§ Assigned task: With pictures left out, extract every line between the start of the records below and the line holding "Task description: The", inclusive.

----- Data for analysis -----

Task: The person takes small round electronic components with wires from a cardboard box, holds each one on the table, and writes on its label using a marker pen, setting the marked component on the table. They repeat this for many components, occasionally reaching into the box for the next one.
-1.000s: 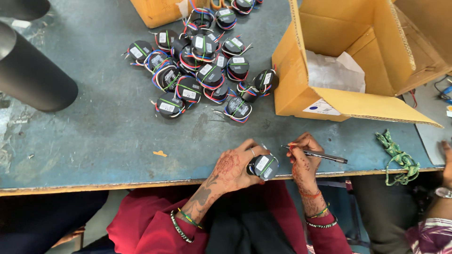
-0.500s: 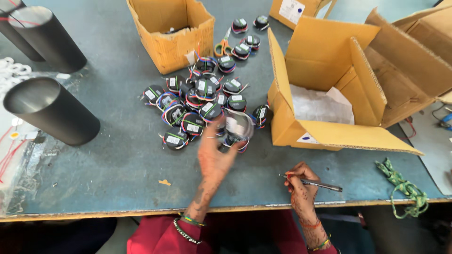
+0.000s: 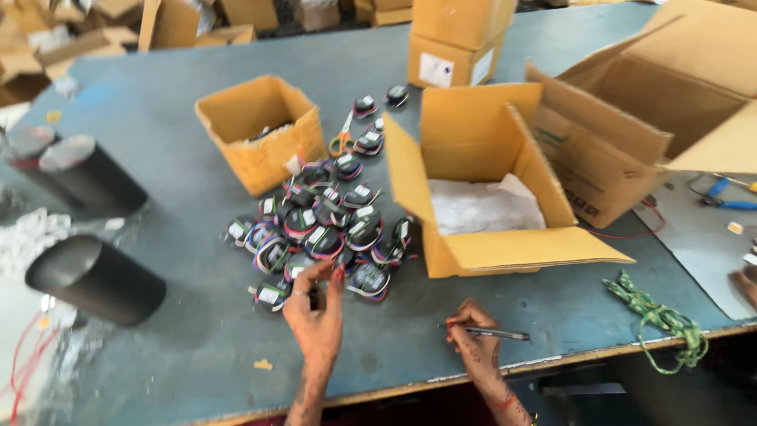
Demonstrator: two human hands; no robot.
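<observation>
Two hands work at the near edge of the blue bench. The left hand reaches into the near side of a heap of small round wound coils with coloured wires. Its grip is narrow, thumb and fingers pinched round one dark coil at the heap's front edge; that coil sits between the fingertips, partly hidden by them. The right hand rests on the bench well to the right of the heap, its grip closed on a slim pen lying level, tip pointing right. Just beyond the heap stands an open cardboard box lined with white paper; a smaller open box stands behind the heap to the left.
</observation>
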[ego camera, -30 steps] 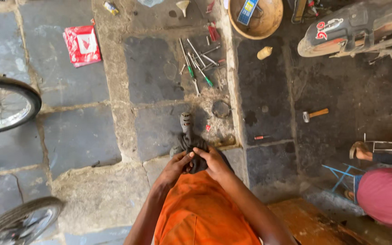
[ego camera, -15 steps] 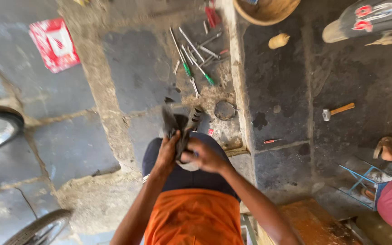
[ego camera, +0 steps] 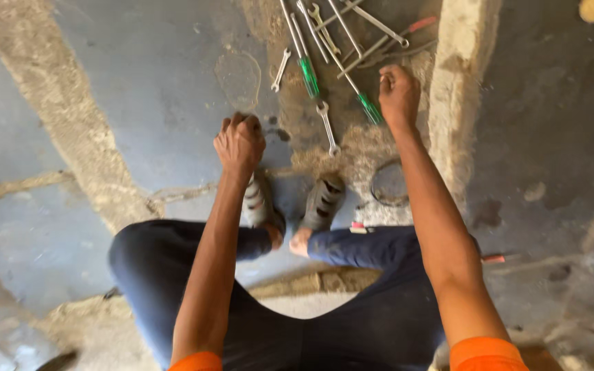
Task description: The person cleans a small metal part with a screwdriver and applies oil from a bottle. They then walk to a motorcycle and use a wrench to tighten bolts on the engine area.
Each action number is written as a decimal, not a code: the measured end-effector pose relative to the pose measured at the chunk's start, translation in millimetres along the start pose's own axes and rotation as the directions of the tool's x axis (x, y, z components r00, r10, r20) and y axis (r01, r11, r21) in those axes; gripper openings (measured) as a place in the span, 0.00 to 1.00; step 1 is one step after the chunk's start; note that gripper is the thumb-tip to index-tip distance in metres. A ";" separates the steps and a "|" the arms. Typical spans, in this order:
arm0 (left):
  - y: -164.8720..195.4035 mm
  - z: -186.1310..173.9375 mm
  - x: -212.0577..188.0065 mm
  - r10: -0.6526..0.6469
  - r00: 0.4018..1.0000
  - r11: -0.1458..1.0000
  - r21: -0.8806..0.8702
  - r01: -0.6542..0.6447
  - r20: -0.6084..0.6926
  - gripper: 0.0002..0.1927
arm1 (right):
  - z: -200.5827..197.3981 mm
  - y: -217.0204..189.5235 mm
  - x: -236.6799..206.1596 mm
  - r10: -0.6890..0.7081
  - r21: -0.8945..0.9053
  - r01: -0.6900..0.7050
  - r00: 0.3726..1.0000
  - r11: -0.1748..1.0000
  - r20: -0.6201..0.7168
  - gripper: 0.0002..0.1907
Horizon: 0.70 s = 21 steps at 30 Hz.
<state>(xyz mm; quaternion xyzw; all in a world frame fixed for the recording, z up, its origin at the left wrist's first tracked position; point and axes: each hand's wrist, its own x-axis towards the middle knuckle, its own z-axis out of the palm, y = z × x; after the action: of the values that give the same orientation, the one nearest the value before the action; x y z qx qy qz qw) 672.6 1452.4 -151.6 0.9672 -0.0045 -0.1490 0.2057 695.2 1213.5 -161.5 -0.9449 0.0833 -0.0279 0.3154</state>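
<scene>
Head view, left to right: left hand (ego camera: 240, 141) fisted, hovering over stone floor (ego camera: 139, 103), holding nothing visible. Right hand (ego camera: 399, 93) curled loosely, fingertips at green-handled screwdriver (ego camera: 364, 104), not yet gripped. Tool pile (ego camera: 331, 34) of spanners scattered on floor, steel, grimy, nothing picked out so far.

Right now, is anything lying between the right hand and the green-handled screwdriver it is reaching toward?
Nothing visible does. The right hand hovers directly beside the green-handled screwdriver, fingers curled at the handle, with only bare dusty floor between them. A small wrench lies to the side, off that path. The left hand is apart, fisted.
</scene>
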 end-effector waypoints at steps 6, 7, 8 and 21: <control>-8.0 89.1 59.7 0.082 0.996 0.994 0.080 -0.080 -0.024 0.16 | 60.2 51.0 51.1 -0.145 -0.235 0.132 0.989 0.963 -0.037 0.12; -7.0 100.2 66.6 0.087 0.996 0.993 0.085 -0.087 -0.005 0.18 | 66.7 57.7 55.8 -0.170 -0.266 0.158 0.985 0.951 -0.022 0.12; -5.4 109.7 72.9 0.074 0.997 0.992 0.096 -0.075 0.019 0.19 | 72.1 64.3 60.0 -0.193 -0.297 0.181 0.981 0.938 -0.010 0.13; 13.5 139.7 102.3 -0.011 0.986 0.977 0.212 -0.025 0.168 0.21 | 75.9 136.3 71.8 0.031 -0.451 -0.044 0.999 0.892 -0.035 0.13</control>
<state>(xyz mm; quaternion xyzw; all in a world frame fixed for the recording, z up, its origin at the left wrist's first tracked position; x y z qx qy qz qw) 730.6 1377.5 -297.3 0.9676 -0.0413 -0.2280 0.1000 754.8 1138.5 -304.1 -0.9900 0.1099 -0.0146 0.0868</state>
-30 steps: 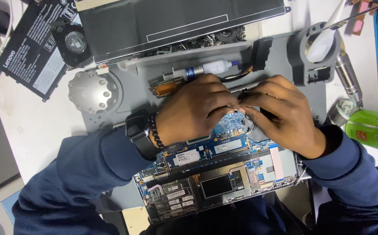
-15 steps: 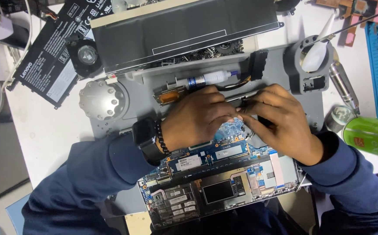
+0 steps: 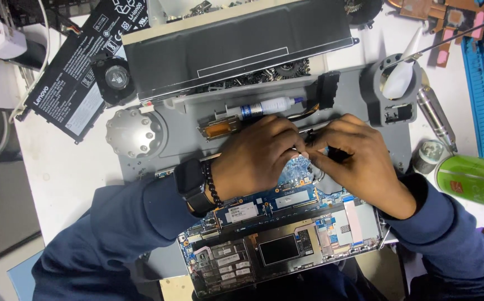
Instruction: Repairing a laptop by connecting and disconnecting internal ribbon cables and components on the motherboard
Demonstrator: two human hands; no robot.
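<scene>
laptop board (image 3: 264, 214) long axis left-right, left hand (image 3: 259, 159) and right hand (image 3: 359, 161) fingers pinching small part above it

You are working under bright, even light from overhead. The white table (image 3: 69, 173) is glaring almost to blankness left of the open laptop board (image 3: 275, 234). Your hands are casting only soft, short shadows onto that board. Detail is staying sharp there, softening slightly toward the frame edges.
</scene>
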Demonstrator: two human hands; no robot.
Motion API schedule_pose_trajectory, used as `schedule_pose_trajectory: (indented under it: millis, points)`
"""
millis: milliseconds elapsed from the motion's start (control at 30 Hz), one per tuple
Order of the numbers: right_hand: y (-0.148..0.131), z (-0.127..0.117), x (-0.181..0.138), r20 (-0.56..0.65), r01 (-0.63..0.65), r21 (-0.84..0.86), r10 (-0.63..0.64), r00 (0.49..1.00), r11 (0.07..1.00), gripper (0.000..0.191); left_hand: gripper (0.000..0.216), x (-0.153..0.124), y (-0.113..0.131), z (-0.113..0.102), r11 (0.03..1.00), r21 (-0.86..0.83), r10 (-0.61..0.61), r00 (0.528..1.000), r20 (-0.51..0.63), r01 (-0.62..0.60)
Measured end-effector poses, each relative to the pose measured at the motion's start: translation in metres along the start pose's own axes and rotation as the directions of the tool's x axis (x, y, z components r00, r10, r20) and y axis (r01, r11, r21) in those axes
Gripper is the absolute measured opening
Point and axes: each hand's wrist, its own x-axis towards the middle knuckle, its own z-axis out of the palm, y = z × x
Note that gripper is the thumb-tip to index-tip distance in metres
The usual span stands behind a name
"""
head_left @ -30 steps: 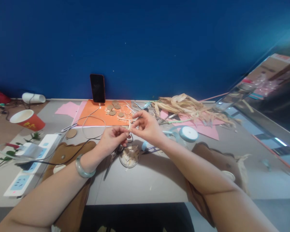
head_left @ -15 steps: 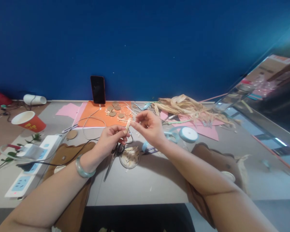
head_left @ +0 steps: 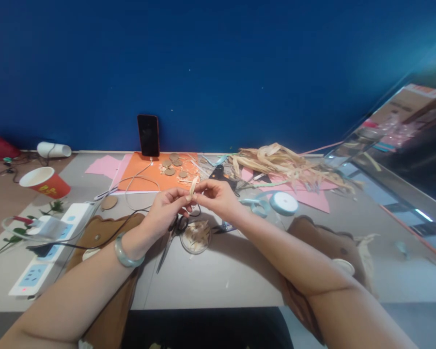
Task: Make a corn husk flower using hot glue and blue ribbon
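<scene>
My left hand [head_left: 167, 208] and my right hand [head_left: 218, 196] meet above the grey desk [head_left: 210, 276], fingertips pinched together on a small pale strip of dried husk [head_left: 193, 186] that sticks up between them. A green bangle [head_left: 125, 252] circles my left wrist. Just below the hands lie black-handled scissors [head_left: 170, 237] and a small round clear dish [head_left: 196, 236] holding husk scraps.
A pile of dried husks [head_left: 287, 165] lies on pink paper at the back right. An orange sheet [head_left: 156, 175] carries brown card discs, with a phone [head_left: 148, 134] leaning on the blue wall. Blue ribbon spool [head_left: 283, 202], white power strip [head_left: 47, 242], red paper cup [head_left: 41, 182] at left.
My right hand has moved down and left to close against my left hand on the husk strip. The strip now stands more upright between the fingertips.
</scene>
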Motion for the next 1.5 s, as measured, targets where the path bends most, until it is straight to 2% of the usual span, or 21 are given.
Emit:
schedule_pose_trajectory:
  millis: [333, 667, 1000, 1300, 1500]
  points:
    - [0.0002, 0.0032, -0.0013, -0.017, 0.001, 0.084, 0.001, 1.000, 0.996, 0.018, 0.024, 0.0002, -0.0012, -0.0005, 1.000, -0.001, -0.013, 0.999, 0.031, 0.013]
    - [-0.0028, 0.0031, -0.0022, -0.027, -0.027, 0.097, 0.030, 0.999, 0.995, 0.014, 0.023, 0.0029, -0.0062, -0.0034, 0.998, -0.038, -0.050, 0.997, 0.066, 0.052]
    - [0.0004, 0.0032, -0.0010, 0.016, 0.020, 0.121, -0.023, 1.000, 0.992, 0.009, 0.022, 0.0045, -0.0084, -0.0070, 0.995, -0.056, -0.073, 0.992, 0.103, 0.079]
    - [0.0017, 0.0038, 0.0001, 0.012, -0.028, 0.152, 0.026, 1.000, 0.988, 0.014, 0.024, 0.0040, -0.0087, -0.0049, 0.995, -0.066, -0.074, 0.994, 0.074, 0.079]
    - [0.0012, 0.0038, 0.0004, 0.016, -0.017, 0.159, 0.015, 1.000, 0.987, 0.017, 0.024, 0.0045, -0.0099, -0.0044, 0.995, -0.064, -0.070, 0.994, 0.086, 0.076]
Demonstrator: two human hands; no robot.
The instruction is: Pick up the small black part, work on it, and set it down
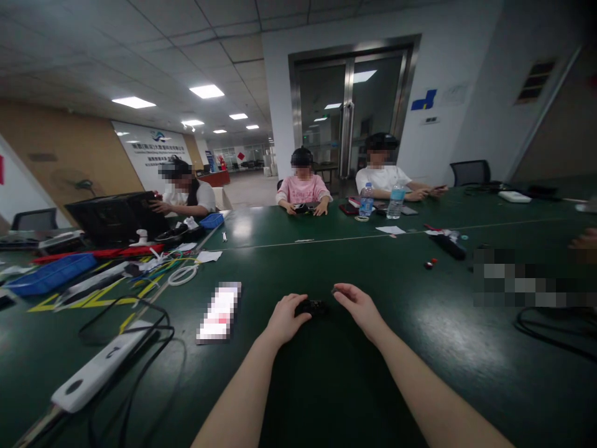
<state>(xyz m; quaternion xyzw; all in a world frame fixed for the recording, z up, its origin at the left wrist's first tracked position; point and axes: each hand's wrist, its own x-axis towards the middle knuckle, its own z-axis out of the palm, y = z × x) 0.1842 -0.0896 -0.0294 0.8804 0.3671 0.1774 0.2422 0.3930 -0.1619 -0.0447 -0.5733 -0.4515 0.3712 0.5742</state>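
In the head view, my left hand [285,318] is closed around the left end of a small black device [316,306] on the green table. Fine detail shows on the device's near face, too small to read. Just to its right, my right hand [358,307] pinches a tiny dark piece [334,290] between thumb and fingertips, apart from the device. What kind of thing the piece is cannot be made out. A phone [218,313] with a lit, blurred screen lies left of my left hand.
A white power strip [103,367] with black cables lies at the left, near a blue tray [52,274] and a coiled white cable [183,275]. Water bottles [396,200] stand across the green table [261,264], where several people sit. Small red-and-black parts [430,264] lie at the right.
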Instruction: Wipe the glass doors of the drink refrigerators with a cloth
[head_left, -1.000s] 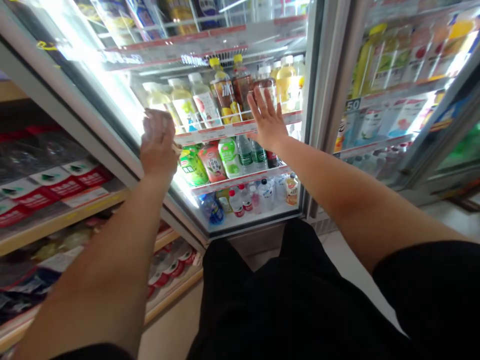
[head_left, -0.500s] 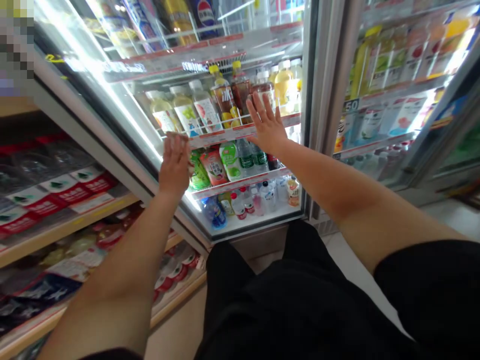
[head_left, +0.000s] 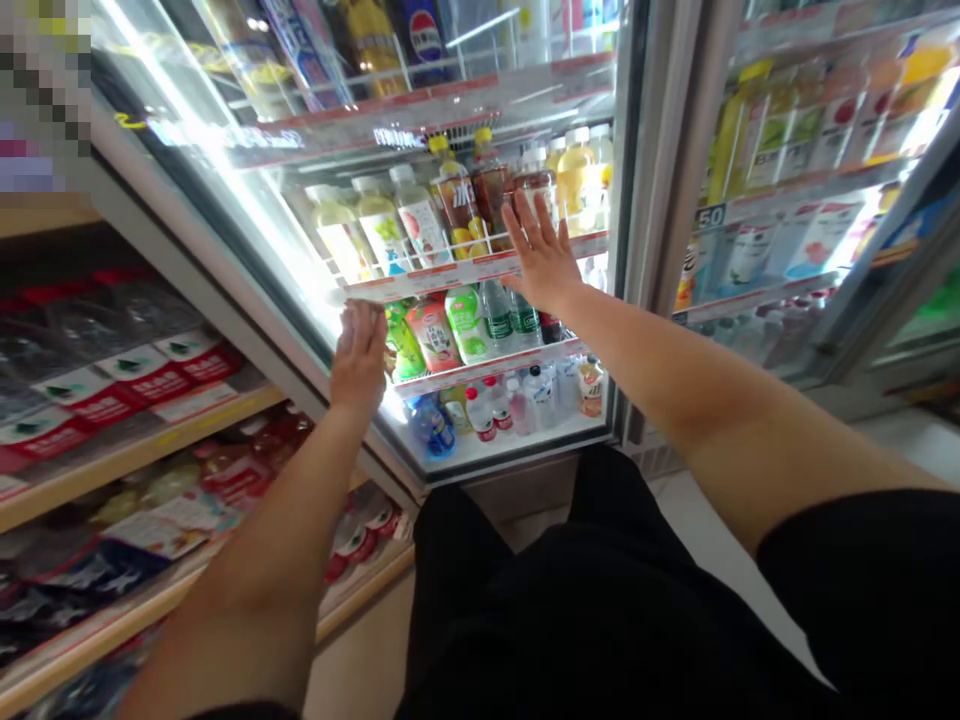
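Note:
Both of my hands are raised in front of a lit drinks fridge (head_left: 626, 330), whose shelves hold rows of bottles. My right hand (head_left: 546, 262) has its fingers spread and holds nothing; it hovers before the middle shelf edge (head_left: 450, 275), near bottles of dark tea (head_left: 491, 185). Lower and to the left, my left hand (head_left: 361, 365) is held up with fingers stretched out, empty, beside the green bottle (head_left: 405, 345) and the pink-labelled bottle (head_left: 435, 335). Whether either hand touches the fridge front, I cannot tell.
On the left, wooden shelves (head_left: 187, 430) carry red-and-white packs of bottles (head_left: 124, 380). A second fridge section with bottles (head_left: 780, 130) stands to the right, behind a metal frame post (head_left: 667, 150). My legs are close to the fridge's bottom edge.
My left hand has come down slightly relative to the shelves. My right hand keeps nearly the same place, fingers still spread. The view has shifted a little.

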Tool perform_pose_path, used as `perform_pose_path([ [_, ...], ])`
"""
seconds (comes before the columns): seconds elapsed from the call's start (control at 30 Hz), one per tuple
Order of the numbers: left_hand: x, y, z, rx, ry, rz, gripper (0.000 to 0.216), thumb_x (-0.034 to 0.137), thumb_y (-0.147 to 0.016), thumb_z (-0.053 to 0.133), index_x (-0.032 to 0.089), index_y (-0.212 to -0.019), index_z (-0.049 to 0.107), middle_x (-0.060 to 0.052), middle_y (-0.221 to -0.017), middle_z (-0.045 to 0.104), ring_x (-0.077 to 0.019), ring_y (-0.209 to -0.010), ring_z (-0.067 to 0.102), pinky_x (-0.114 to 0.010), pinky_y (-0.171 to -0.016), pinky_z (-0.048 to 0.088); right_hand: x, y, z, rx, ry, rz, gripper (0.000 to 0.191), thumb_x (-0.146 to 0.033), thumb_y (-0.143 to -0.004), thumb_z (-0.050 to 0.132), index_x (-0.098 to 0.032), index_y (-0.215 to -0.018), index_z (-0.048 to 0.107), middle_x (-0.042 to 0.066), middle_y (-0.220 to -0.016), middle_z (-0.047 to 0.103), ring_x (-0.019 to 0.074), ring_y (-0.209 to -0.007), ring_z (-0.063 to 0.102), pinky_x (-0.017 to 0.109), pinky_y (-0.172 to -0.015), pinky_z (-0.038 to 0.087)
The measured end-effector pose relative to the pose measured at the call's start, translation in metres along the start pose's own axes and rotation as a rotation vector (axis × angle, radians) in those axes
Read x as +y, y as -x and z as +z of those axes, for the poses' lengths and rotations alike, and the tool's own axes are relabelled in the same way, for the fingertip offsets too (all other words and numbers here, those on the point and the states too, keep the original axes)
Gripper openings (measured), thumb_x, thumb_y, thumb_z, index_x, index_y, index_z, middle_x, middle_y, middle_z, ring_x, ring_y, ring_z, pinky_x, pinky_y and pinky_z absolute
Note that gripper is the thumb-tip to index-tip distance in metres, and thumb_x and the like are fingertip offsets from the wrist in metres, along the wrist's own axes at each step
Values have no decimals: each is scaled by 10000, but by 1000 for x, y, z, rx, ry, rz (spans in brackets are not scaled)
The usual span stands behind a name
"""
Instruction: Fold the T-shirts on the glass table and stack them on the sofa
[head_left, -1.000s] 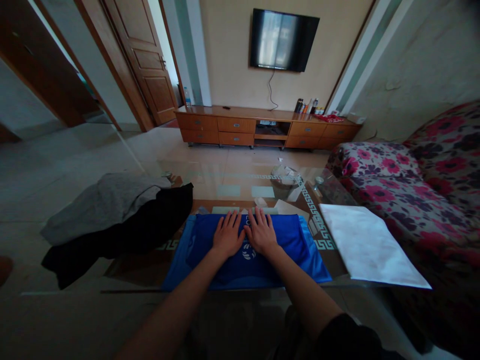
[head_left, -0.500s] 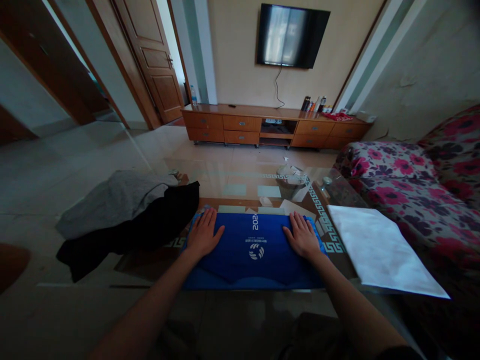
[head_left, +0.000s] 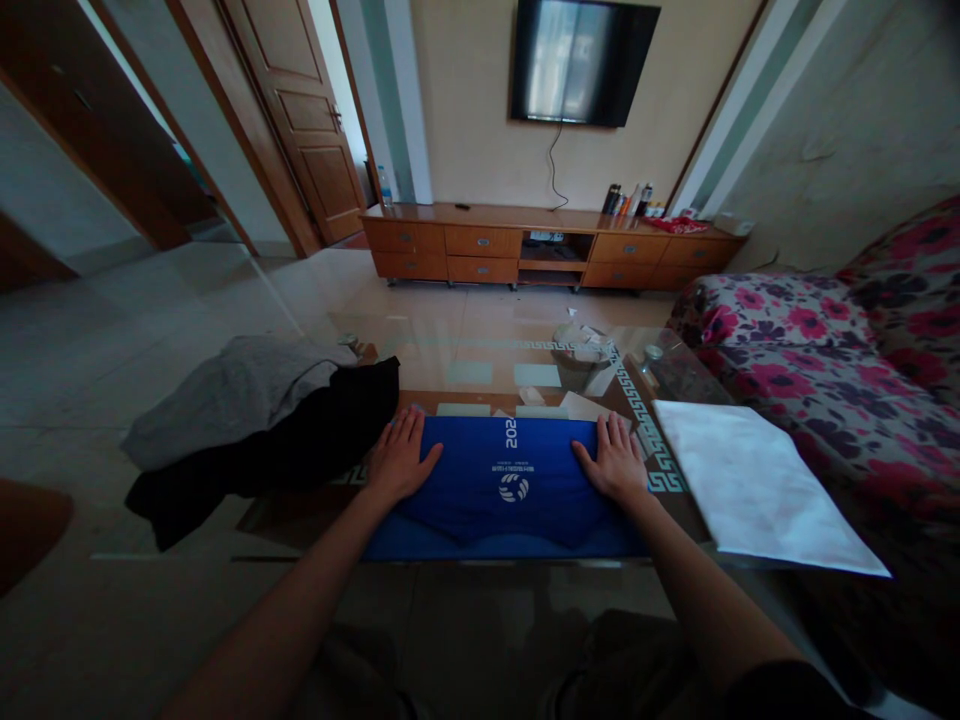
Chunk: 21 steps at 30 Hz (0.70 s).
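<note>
A blue shirt (head_left: 480,510) with white print lies folded into a flat block at the near edge of the glass table (head_left: 420,350). My left hand (head_left: 401,460) rests on its far left corner, fingers stretched forward and thumb apart. On the far right corner, my right hand (head_left: 616,462) lies flat with its fingers extended and thumb pointing inward. Neither hand grips the cloth. To the left sits a rumpled pile of a black garment (head_left: 277,440) and a grey garment (head_left: 225,385). Right of the shirt is a flat white sheet-like piece (head_left: 765,485), hanging past the table edge.
Scraps of clear plastic (head_left: 581,342) show around the table's far right part. A flower-patterned sofa (head_left: 817,350) stands along the right side. Beyond the table, a wooden TV cabinet (head_left: 480,242) lines the wall beneath a television (head_left: 585,65).
My right hand has shifted slightly toward the right edge of the shirt, and the left hand slightly outward. The view has tilted a little; the shirt stays in place.
</note>
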<state>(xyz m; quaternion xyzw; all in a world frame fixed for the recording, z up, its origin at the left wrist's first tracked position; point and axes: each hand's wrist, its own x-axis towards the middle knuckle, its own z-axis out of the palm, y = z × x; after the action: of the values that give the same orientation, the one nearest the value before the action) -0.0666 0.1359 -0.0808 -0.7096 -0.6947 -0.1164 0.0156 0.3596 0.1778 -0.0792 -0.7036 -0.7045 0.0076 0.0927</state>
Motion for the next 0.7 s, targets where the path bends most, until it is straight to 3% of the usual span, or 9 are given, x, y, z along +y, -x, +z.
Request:
perform_pose_path([
  [0.13,25,16,-18,62,-7,32,718,512,-1038,331,97,-1622,279,-170,-1710,213,-312,-1599,130,-516,-1290,120,-14,18,-14,50,14,-69,845,-670,-1006,329,-119,-1645,277,154,-1731,76,374,-1592,9,576,-1262,73],
  [0.23,51,39,-24,14,44,163,696,525,-1027,389,231,-1645,260,-76,-1723,215,-295,-1600,131,-510,-1292,136,-31,41,-19,31,19,-193,746,-673,-1010,332,-286,-1648,298,51,-1745,53,399,-1588,-4,632,-1248,57],
  [0.33,66,56,-18,-50,72,202,705,563,-1004,444,325,-1642,263,-33,-1725,214,-306,-1596,148,-536,-1280,166,-40,56,-15,-46,24,-204,741,-718,-990,351,-395,-1648,244,12,-1746,59,446,-1575,5,722,-1203,76],
  [0.57,62,35,-13,-63,53,217,645,534,-1024,416,325,-1626,311,-32,-1716,247,-279,-1592,175,-530,-1279,168,-41,35,-9,-74,57,-176,691,-681,-1022,300,-393,-1648,237,8,-1741,93,401,-1585,43,706,-1213,74],
  [0.7,73,39,-20,-27,63,298,676,506,-1030,412,272,-1645,261,-51,-1729,198,-264,-1597,153,-495,-1286,155,-50,46,-14,-35,51,-220,748,-674,-1023,295,-304,-1667,211,52,-1738,92,355,-1595,54,630,-1249,60],
])
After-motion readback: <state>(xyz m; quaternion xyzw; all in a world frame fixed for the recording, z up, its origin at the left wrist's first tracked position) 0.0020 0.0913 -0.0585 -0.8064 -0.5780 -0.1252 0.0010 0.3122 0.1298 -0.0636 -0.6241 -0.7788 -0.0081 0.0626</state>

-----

§ Task response:
Task: The person takes small round electronic components with wires from a cardboard box, holds each one on the table, and writes on its label using a marker pen, setting the marked component on the table. They repeat this for many components, occasionally reaching into the box for the next one.
-1.000s: 
-0.500s: 
+0.000s: 
Demonstrator: two human hands; no robot.
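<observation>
Two hands work at the near edge of the blue bench. The left hand reaches into the near side of a heap of small round wound coils with coloured wires. Its grip is narrow, thumb and fingers pinched round one dark coil at the heap's front edge; that coil sits between the fingertips, partly hidden by them. The right hand rests on the bench well to the right of the heap, its grip closed on a slim pen lying level, tip pointing right. Just beyond the heap stands an open cardboard box lined with white paper; a smaller open box stands behind the heap to the left.
</observation>
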[ego camera, -30 steps] 
[ego camera, -15 steps] 
[ego camera, +0 steps] 
Task description: The person cleans a small metal part with a screwdriver and applies oil from a bottle. They then walk to a motorcycle and use a wrench to tighten bolts on the engine area.

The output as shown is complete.